Assignment:
Could you copy the data that follows exactly as written, but drop the pictures?

▼

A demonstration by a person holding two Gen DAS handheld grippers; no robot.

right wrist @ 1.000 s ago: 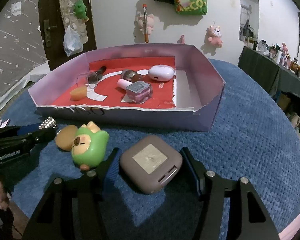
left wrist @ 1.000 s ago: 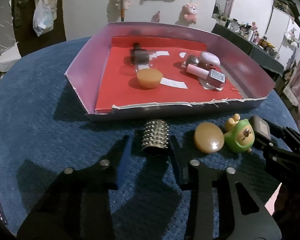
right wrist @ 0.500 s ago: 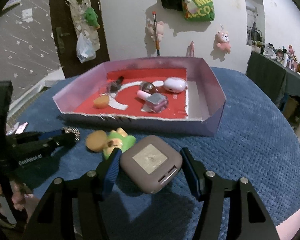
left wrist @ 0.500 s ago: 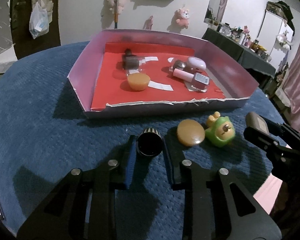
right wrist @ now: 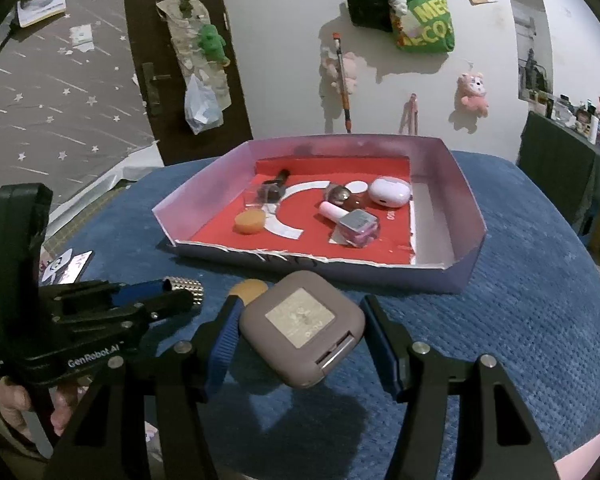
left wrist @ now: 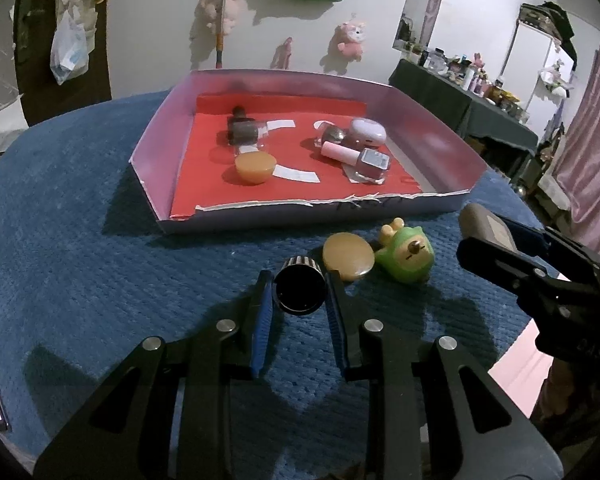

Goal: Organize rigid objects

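Observation:
My left gripper [left wrist: 299, 292] is shut on a small studded metal cylinder [left wrist: 299, 290], held above the blue cloth with its dark open end facing the camera. In the right wrist view the same cylinder [right wrist: 182, 285] pokes out of the left gripper at the left. My right gripper [right wrist: 300, 320] is shut on a mauve square case [right wrist: 302, 320], lifted off the cloth. A shallow box [left wrist: 160, 204] with a red floor holds nail polish bottles [left wrist: 358, 159], a white case [left wrist: 367, 133] and an amber puck [left wrist: 255, 167].
A tan disc [left wrist: 348, 255] and a green toy figure [left wrist: 406, 255] lie on the cloth [left wrist: 80, 220] in front of the box. A phone [right wrist: 66, 268] lies at the table's left edge. A hand [right wrist: 16, 408] grips the left tool. Shelves of clutter stand far right.
Both grippers have risen with their loads. The left jaws closed on the studded cylinder and tipped it end-on to the camera. The mauve case now hides the green toy in the right view.

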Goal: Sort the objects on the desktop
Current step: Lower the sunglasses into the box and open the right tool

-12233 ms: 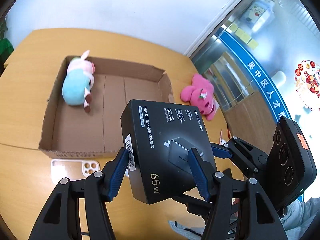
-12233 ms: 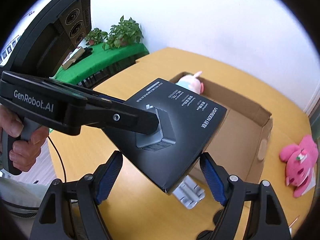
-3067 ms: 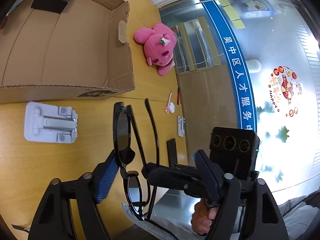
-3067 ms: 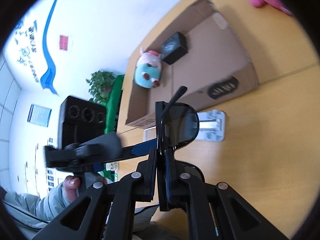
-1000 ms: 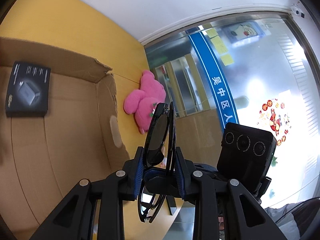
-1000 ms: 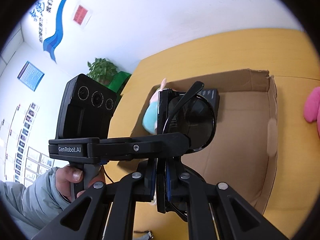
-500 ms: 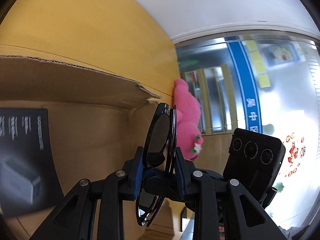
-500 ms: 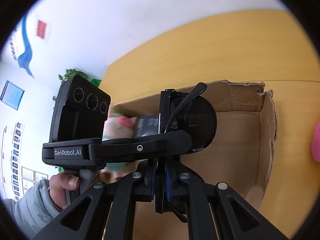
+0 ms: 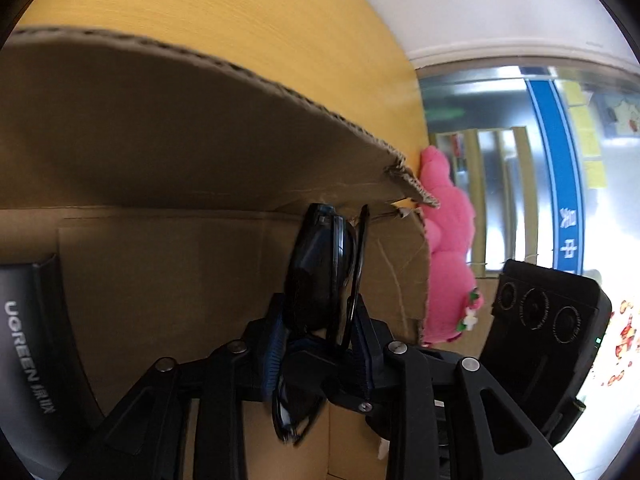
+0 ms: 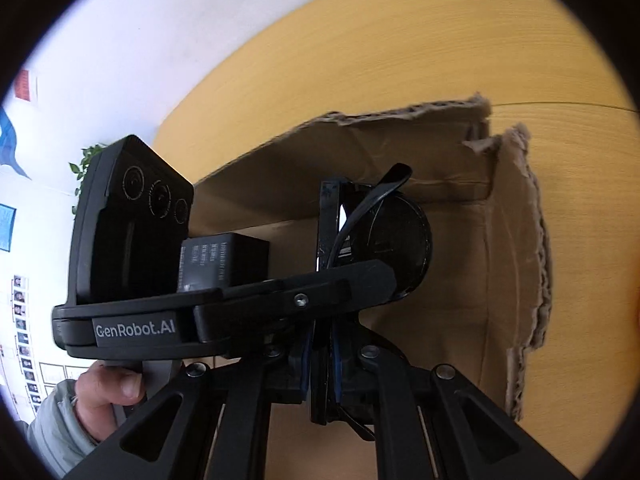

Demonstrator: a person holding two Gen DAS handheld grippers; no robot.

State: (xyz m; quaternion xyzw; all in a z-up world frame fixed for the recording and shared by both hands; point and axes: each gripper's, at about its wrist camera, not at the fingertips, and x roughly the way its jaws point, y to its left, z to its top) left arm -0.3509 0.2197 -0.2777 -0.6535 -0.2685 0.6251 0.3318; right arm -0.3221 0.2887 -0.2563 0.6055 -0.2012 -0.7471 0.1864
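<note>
Folded black sunglasses (image 9: 320, 280) hang low inside the cardboard box (image 9: 160, 140), close to its far right corner. My left gripper (image 9: 320, 340) has its blue pads on either side of the lenses, and its jaws are opening slightly. In the right wrist view my right gripper (image 10: 321, 360) is shut on the sunglasses (image 10: 400, 236) at the frame's edge. The left gripper's fingers (image 10: 300, 300) cross in front of it. A black charger box (image 10: 224, 260) lies on the floor of the cardboard box (image 10: 512, 260), to the left of the glasses.
A pink plush toy (image 9: 448, 264) lies on the wooden table (image 9: 280, 20) just outside the box's torn right wall. The charger box (image 9: 24, 340) fills the left edge of the left wrist view. A hand (image 10: 108, 392) holds the left gripper's handle.
Both grippers have sunk into the box with the sunglasses. The back wall and the charger box now loom closer. The left pads stand slightly wider apart.
</note>
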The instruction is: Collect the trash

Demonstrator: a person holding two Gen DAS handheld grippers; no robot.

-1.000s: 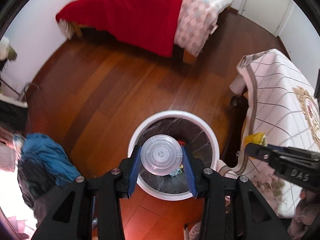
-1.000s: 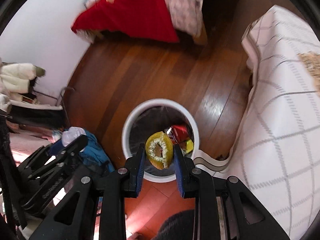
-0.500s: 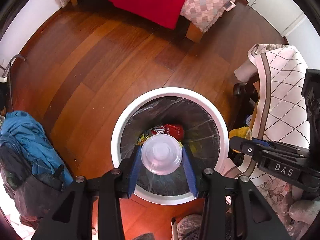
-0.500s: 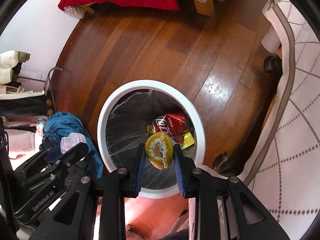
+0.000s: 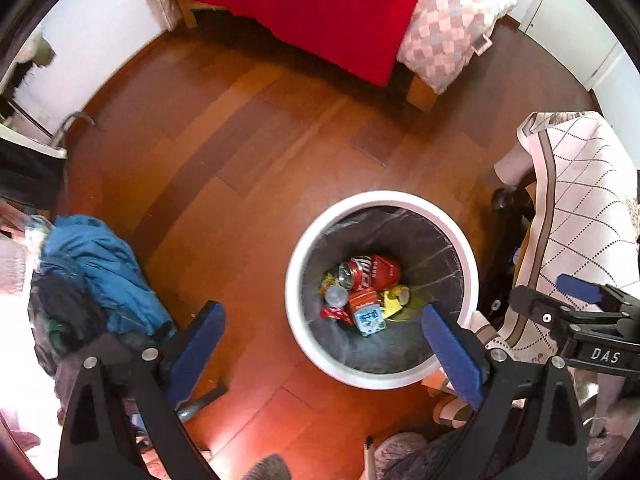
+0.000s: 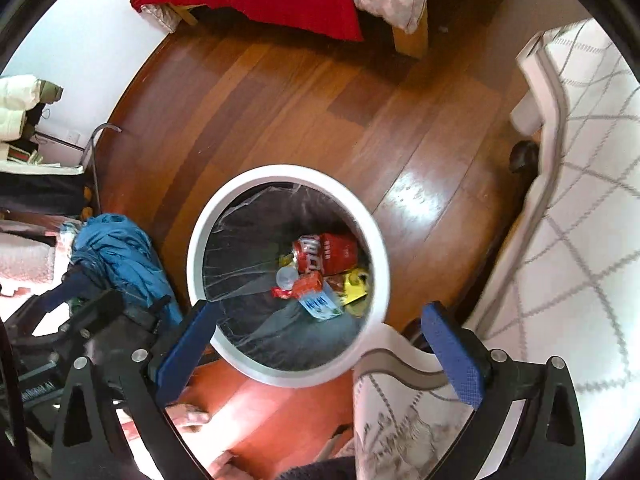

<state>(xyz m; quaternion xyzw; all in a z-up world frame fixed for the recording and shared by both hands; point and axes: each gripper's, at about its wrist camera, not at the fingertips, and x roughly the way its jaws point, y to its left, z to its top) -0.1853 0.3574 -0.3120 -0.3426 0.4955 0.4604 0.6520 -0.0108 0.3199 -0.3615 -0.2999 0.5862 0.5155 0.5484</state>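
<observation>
below both grippers, at twelve o'clock from their tips, sits the white bin [image 6: 288,272], trash resting at its bottom. left gripper [image 5: 324,328] and right gripper [image 6: 320,332] have just been opening; both gape empty, the right more squarely overhead.

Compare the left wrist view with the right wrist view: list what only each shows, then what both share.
Only the left wrist view: the other black tool marked DAS at its right edge.
Only the right wrist view: folded white clothes by the wall, and a glossy highlight on the floorboards.
Both: the round white trash bin with a crushed red can, the red bedspread, the blue jacket.
</observation>
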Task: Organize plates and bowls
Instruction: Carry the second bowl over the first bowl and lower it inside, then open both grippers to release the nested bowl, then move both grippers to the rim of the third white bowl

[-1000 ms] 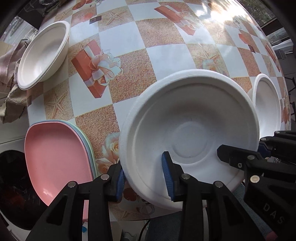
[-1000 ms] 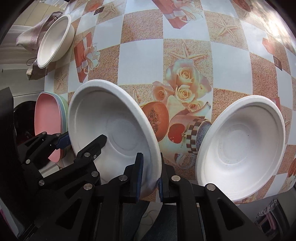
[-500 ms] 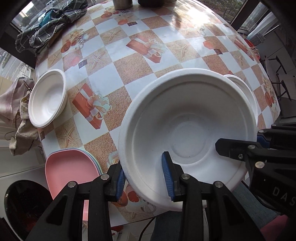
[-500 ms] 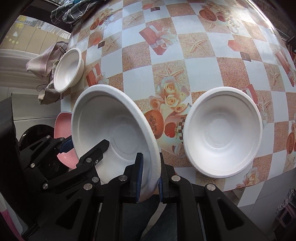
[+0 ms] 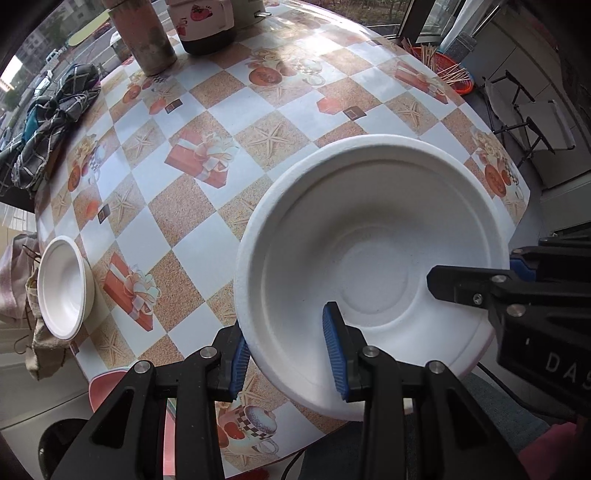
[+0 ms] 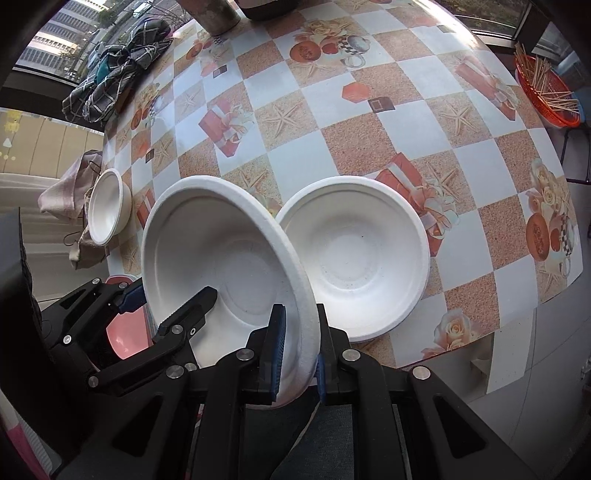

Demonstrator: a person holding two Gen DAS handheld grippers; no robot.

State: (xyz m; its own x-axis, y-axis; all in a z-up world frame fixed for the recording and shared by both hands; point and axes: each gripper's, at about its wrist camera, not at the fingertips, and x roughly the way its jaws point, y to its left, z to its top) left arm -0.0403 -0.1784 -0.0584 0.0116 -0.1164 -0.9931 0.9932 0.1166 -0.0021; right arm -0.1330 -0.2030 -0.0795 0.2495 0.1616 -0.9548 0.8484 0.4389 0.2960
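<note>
White and faintly speckled, the held bowl (image 5: 373,273) hung above the near edge of the table (image 5: 295,122), gripped by both tools at once. The left gripper (image 5: 286,363) was clamped on the bowl's near-left rim: one blue pad lay against the outside wall and the other sat inside the basin, with the rim running between them. The right gripper (image 6: 298,349) pinched the opposite side of the same rim, its inner pad inside the bowl and its outer pad pressed to the outer wall. In the right wrist view the bowl was tilted, its open face turned toward the left gripper, whose black fingers reached in from the lower left.

A second white bowl (image 6: 356,258) sat upright on the checked tablecloth just beyond the held one; the held bowl's far rim overlapped its left edge in that view, and whether they touched could not be told. A smaller white bowl (image 5: 64,288) lay well apart at the table's left edge, beside a crumpled cloth (image 5: 22,295). A pink plate (image 6: 125,330) showed below the left gripper, at the table's near corner. A plaid cloth (image 5: 55,118), a brown cylinder (image 5: 146,35) and an orange basket of sticks (image 6: 546,92) stood at the far sides.
</note>
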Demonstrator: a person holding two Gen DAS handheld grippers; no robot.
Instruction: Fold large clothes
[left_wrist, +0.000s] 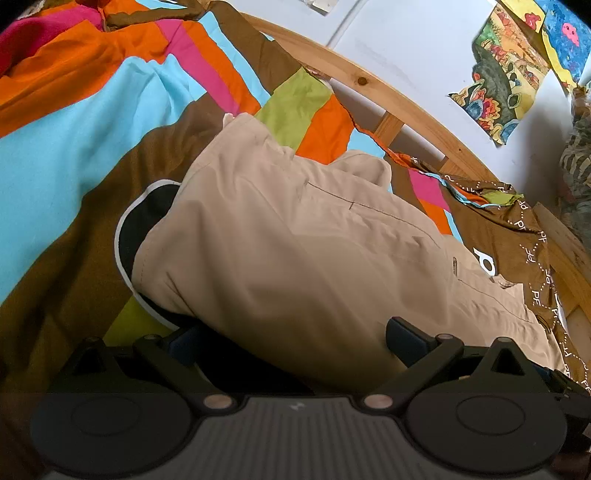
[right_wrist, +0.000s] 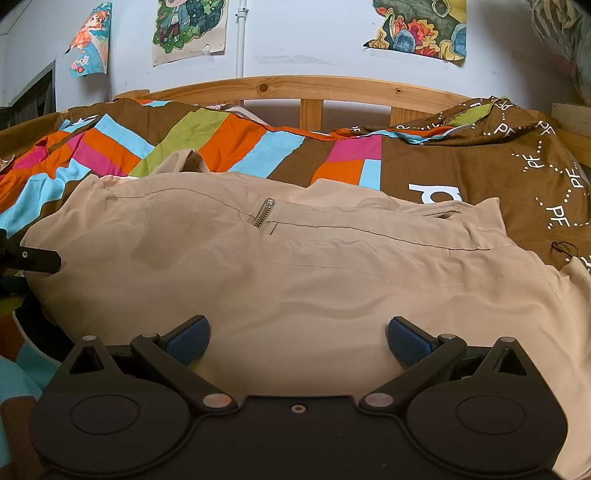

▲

Solution below:
A demonstration by a person holding two Gen DAS handheld grippers; no robot.

right wrist @ 1.000 s ago: 
left wrist @ 1.000 s ago: 
right wrist @ 0.500 s ago: 
left wrist @ 0.500 s ago: 
right wrist @ now: 
left wrist @ now: 

Goal: Organize rigid objects

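Observation:
My left gripper [left wrist: 299, 292] is shut on a small studded metal cylinder [left wrist: 299, 290], held above the blue cloth with its dark open end facing the camera. In the right wrist view the same cylinder [right wrist: 182, 285] pokes out of the left gripper at the left. My right gripper [right wrist: 300, 320] is shut on a mauve square case [right wrist: 302, 320], lifted off the cloth. A shallow box [left wrist: 160, 204] with a red floor holds nail polish bottles [left wrist: 358, 159], a white case [left wrist: 367, 133] and an amber puck [left wrist: 255, 167].
A tan disc [left wrist: 348, 255] and a green toy figure [left wrist: 406, 255] lie on the cloth [left wrist: 80, 220] in front of the box. A phone [right wrist: 66, 268] lies at the table's left edge. A hand [right wrist: 16, 408] grips the left tool. Shelves of clutter stand far right.
Both grippers have risen with their loads. The left jaws closed on the studded cylinder and tipped it end-on to the camera. The mauve case now hides the green toy in the right view.
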
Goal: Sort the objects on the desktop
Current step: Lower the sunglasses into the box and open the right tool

-12233 ms: 
-12233 ms: 
-3067 ms: 
-3067 ms: 
-1000 ms: 
-1000 ms: 
-500 ms: 
-500 ms: 
+0 ms: 
+0 ms: 

Demonstrator: a person holding two Gen DAS handheld grippers; no robot.

State: (xyz m; quaternion xyzw; all in a z-up world frame fixed for the recording and shared by both hands; point and axes: each gripper's, at about its wrist camera, not at the fingertips, and x roughly the way its jaws point, y to its left, z to its top) left arm -0.3509 0.2197 -0.2777 -0.6535 -0.2685 0.6251 0.3318; right arm -0.3221 0.2887 -0.2563 0.6055 -0.2012 -0.7471 0.1864
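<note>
Folded black sunglasses (image 9: 320, 280) hang low inside the cardboard box (image 9: 160, 140), close to its far right corner. My left gripper (image 9: 320, 340) has its blue pads on either side of the lenses, and its jaws are opening slightly. In the right wrist view my right gripper (image 10: 321, 360) is shut on the sunglasses (image 10: 400, 236) at the frame's edge. The left gripper's fingers (image 10: 300, 300) cross in front of it. A black charger box (image 10: 224, 260) lies on the floor of the cardboard box (image 10: 512, 260), to the left of the glasses.
A pink plush toy (image 9: 448, 264) lies on the wooden table (image 9: 280, 20) just outside the box's torn right wall. The charger box (image 9: 24, 340) fills the left edge of the left wrist view. A hand (image 10: 108, 392) holds the left gripper's handle.
Both grippers have sunk into the box with the sunglasses. The back wall and the charger box now loom closer. The left pads stand slightly wider apart.
</note>
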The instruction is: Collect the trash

Demonstrator: a person holding two Gen DAS handheld grippers; no robot.

-1.000s: 
-1.000s: 
-0.500s: 
-0.500s: 
+0.000s: 
+0.000s: 

<state>(xyz m; quaternion xyzw; all in a z-up world frame fixed for the recording and shared by both hands; point and axes: each gripper's, at about its wrist camera, not at the fingertips, and x roughly the way its jaws point, y to its left, z to its top) -0.1853 0.3574 -0.3120 -0.3426 0.4955 0.4604 0.6520 -0.0108 0.3199 -0.3615 -0.2999 0.5862 0.5155 0.5484</state>
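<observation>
below both grippers, at twelve o'clock from their tips, sits the white bin [image 6: 288,272], trash resting at its bottom. left gripper [image 5: 324,328] and right gripper [image 6: 320,332] have just been opening; both gape empty, the right more squarely overhead.

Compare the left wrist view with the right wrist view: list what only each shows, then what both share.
Only the left wrist view: the other black tool marked DAS at its right edge.
Only the right wrist view: folded white clothes by the wall, and a glossy highlight on the floorboards.
Both: the round white trash bin with a crushed red can, the red bedspread, the blue jacket.
</observation>
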Task: Organize plates and bowls
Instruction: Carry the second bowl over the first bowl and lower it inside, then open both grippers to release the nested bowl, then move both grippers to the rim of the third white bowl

[-1000 ms] 
[-1000 ms] 
[-500 ms] 
[-500 ms] 
[+0 ms] 
[+0 ms] 

Demonstrator: a person holding two Gen DAS handheld grippers; no robot.

State: (xyz m; its own x-axis, y-axis; all in a z-up world frame fixed for the recording and shared by both hands; point and axes: each gripper's, at about its wrist camera, not at the fingertips, and x roughly the way its jaws point, y to its left, z to its top) left arm -0.0403 -0.1784 -0.0584 0.0116 -0.1164 -0.9931 0.9932 0.1166 -0.0021; right arm -0.1330 -0.2030 -0.0795 0.2495 0.1616 -0.9548 0.8484 0.4389 0.2960
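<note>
White and faintly speckled, the held bowl (image 5: 373,273) hung above the near edge of the table (image 5: 295,122), gripped by both tools at once. The left gripper (image 5: 286,363) was clamped on the bowl's near-left rim: one blue pad lay against the outside wall and the other sat inside the basin, with the rim running between them. The right gripper (image 6: 298,349) pinched the opposite side of the same rim, its inner pad inside the bowl and its outer pad pressed to the outer wall. In the right wrist view the bowl was tilted, its open face turned toward the left gripper, whose black fingers reached in from the lower left.

A second white bowl (image 6: 356,258) sat upright on the checked tablecloth just beyond the held one; the held bowl's far rim overlapped its left edge in that view, and whether they touched could not be told. A smaller white bowl (image 5: 64,288) lay well apart at the table's left edge, beside a crumpled cloth (image 5: 22,295). A pink plate (image 6: 125,330) showed below the left gripper, at the table's near corner. A plaid cloth (image 5: 55,118), a brown cylinder (image 5: 146,35) and an orange basket of sticks (image 6: 546,92) stood at the far sides.
</note>
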Demonstrator: a person holding two Gen DAS handheld grippers; no robot.
Instruction: Fold large clothes
[left_wrist, +0.000s] 
[right_wrist, +0.000s] 

The output has been given in full.